··· Provided material

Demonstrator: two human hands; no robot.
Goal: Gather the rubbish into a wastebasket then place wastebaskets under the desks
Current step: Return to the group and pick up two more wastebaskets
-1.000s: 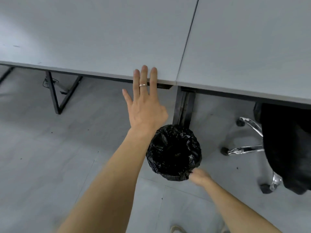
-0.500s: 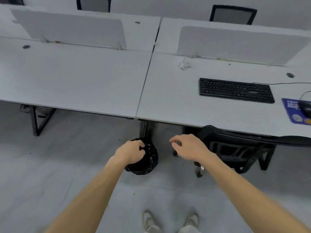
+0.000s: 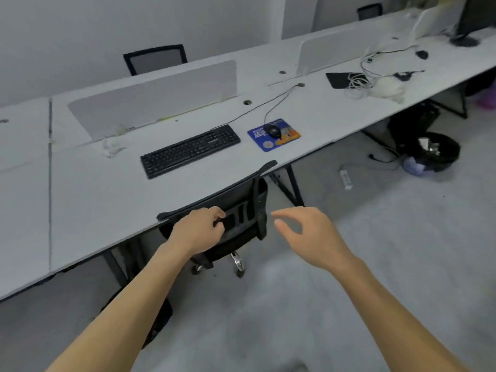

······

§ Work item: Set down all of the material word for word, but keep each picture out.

§ Final answer:
Demonstrator: two human hands; no robot.
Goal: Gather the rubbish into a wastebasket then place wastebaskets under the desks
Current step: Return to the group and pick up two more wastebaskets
-1.000s: 
-0.500s: 
+0.000s: 

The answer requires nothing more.